Comme ce drame, plusieurs autres se produisent tous les jours dans les grandes eaux. Vingt-huit migrants sont décédés le mardi 4 octobre 2016 au large de la Libye, selon les garde-côtes italiens, dont plus de 22 sur un canot pneumatique surchargé selon un décompte de l’AFP.
L’Agence d’Information de la Mauritanie confie que les raisons du naufrage n’ont pas encore été déterminées, mais les traversées maritimes clandestines en direction de l’Europe sont souvent périlleuses. Les embarcations sont, souvent, surchargées et en mauvais état, et les passagers voyagent dans des conditions extrêmement dangereuses.
Les migrations internationales régulières comme clandestines ont un impact considérable sur la dynamique socio-économique des sociétés aussi bien celles du pays d’origine que celles du pays de destination. Ainsi, ceux qui rêvent d’un meilleur avenir, s’engagent contre vents et marées pour rejoindre l’Europe, leur Eldorado. Aujourd’hui, les femmes s’engagent de plus en plus sur ces chemins périlleux. Depuis le mois de septembre 2020, l’ampleur des départs en pirogue d’émigrants du Sénégal vers les îles Canaries a interpellé les politiques et ému l’opinion publique, informée des naufrages répétés et des pertes en vies humaines au large de Dakar. Longtemps, les femmes sénégalaises sont parties dans le cadre du regroupement familial, pour rejoindre un père ou un mari. Mais peu à peu, ces migrations féminines se sont autonomisées. Aujourd’hui, de nombreuses sénégalaises partent à l’aventure seules, par les airs, par la terre ou par la mer.

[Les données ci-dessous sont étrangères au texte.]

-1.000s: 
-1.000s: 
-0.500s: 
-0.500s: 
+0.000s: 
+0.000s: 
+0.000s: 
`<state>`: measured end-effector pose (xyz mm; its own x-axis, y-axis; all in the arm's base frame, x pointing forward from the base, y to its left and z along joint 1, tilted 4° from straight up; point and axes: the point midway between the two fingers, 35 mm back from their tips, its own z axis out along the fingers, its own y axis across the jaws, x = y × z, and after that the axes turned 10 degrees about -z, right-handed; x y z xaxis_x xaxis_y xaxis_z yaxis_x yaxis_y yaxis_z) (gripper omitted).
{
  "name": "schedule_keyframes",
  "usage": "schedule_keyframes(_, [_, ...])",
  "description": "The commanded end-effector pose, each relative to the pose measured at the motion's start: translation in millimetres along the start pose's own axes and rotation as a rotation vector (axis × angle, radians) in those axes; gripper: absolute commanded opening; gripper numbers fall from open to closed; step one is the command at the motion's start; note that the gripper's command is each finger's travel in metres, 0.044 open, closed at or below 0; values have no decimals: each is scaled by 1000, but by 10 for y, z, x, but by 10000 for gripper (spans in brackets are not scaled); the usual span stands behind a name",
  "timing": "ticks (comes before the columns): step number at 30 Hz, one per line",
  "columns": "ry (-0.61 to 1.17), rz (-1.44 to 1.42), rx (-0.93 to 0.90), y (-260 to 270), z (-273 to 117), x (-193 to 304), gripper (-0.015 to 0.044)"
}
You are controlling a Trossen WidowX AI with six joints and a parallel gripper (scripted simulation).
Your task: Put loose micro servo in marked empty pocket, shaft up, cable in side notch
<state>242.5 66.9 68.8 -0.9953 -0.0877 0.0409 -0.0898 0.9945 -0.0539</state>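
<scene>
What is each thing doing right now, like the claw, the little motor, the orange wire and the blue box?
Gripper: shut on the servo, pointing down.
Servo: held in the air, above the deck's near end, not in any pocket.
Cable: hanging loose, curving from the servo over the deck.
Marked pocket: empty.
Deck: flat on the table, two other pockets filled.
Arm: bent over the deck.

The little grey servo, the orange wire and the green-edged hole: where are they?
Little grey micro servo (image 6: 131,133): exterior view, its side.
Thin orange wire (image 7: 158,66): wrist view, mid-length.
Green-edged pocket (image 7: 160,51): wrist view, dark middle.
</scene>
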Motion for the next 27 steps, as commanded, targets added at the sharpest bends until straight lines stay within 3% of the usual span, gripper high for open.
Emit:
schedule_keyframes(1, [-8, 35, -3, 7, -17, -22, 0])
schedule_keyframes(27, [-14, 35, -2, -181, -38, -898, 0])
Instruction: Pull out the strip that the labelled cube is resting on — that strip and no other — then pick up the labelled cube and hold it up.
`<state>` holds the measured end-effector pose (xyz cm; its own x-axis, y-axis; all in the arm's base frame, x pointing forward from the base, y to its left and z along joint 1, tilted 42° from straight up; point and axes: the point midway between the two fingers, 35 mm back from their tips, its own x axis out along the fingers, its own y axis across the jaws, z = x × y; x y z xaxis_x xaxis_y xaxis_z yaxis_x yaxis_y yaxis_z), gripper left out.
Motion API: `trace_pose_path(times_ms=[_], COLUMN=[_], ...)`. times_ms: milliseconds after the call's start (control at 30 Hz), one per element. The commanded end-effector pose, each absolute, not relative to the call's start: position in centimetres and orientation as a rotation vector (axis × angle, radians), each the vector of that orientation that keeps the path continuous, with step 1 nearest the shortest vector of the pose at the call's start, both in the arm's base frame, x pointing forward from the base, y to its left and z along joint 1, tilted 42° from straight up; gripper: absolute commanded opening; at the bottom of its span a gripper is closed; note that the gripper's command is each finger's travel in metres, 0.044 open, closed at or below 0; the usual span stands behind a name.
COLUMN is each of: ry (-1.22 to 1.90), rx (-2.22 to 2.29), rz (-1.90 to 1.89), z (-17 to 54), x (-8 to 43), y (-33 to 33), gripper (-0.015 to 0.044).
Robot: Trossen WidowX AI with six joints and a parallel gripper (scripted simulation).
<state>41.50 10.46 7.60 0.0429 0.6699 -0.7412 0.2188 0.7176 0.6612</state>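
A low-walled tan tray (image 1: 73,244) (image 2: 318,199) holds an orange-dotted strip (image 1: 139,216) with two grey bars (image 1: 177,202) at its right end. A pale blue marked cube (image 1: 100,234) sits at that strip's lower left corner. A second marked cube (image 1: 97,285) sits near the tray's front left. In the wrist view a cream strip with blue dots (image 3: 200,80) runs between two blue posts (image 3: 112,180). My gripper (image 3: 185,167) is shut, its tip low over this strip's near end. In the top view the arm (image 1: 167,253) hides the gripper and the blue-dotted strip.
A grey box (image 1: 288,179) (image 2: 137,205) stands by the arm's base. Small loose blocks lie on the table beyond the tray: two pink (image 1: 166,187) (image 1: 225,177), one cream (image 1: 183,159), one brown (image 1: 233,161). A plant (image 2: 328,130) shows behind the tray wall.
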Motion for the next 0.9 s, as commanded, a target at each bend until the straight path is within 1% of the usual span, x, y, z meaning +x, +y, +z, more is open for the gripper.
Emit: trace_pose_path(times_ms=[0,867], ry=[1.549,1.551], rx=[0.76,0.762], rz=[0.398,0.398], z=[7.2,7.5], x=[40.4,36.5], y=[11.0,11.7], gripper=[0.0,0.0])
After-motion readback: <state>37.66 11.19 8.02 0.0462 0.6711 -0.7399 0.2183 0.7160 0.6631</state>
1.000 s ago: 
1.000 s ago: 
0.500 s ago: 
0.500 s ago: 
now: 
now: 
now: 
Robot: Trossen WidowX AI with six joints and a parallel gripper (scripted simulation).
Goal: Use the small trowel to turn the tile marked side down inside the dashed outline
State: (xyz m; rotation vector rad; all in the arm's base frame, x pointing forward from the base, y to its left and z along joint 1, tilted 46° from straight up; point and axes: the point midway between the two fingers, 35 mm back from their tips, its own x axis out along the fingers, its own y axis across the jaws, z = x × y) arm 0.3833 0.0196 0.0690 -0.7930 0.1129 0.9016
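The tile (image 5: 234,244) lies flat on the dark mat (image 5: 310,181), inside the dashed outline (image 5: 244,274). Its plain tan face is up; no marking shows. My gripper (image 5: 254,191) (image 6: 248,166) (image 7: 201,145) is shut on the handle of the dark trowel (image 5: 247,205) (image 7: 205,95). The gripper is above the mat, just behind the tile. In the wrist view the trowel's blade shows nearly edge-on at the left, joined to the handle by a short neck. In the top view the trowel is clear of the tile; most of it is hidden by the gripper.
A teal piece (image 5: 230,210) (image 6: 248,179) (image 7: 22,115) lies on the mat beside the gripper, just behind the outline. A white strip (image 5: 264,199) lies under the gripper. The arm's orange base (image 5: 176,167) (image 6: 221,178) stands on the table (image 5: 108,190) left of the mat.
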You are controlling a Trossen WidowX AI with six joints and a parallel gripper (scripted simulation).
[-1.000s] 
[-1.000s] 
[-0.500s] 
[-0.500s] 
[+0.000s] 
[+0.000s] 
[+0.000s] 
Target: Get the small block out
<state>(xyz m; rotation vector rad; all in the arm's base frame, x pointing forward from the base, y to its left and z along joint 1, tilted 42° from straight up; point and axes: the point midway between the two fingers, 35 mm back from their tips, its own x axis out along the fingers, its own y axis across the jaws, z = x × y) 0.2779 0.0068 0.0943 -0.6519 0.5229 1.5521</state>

L’épisode 5 du podcast (Ces podcast réalisés par le Studio Ëpoukay, relate les histoires des femmes migrantes sénégalaises à travers le monde. Ces histoires mettent en exergue le visage féminin de la migration) « Dakar au bout du monde, les femmes en migration », relate le cauchemar d’un voyage. « Quand tu choisis de voyager, tu as les yeux plein d’espoir. Tu penses qu’une fois là-bas, tu deviens millionnaire très rapidement alors que parfois ça peut être ton enfer », explique une migrante sénégalaise. À long terme, la migration peut améliorer la vie de celles et ceux qui entreprennent. Le voyage peut aussi être une aventure extraordinaire, une expérience riche de rencontres et de découvertes. Mais il a aussi sa face sombre, avec des difficultés, des horreurs, des drames parfois. Sur la route, les femmes sont particulièrement exposées aux violences sexuelles, au chantage, à l’exploitation en tout genre. Le dénuement, la faim, les nuits à la rue sans lit et sans abri peuvent aussi être au rendez-vous.
En 2021, l’Organisation internationale pour les migrations (OIM) révèle que parmi les victimes de Human Trafficking identifiées, 50 % le sont pour l’exploitation sexuelle, 38 % pour le travail forcé, 6 % soumises à une activité criminelle forcée,1 % utilisées pour la mendicité.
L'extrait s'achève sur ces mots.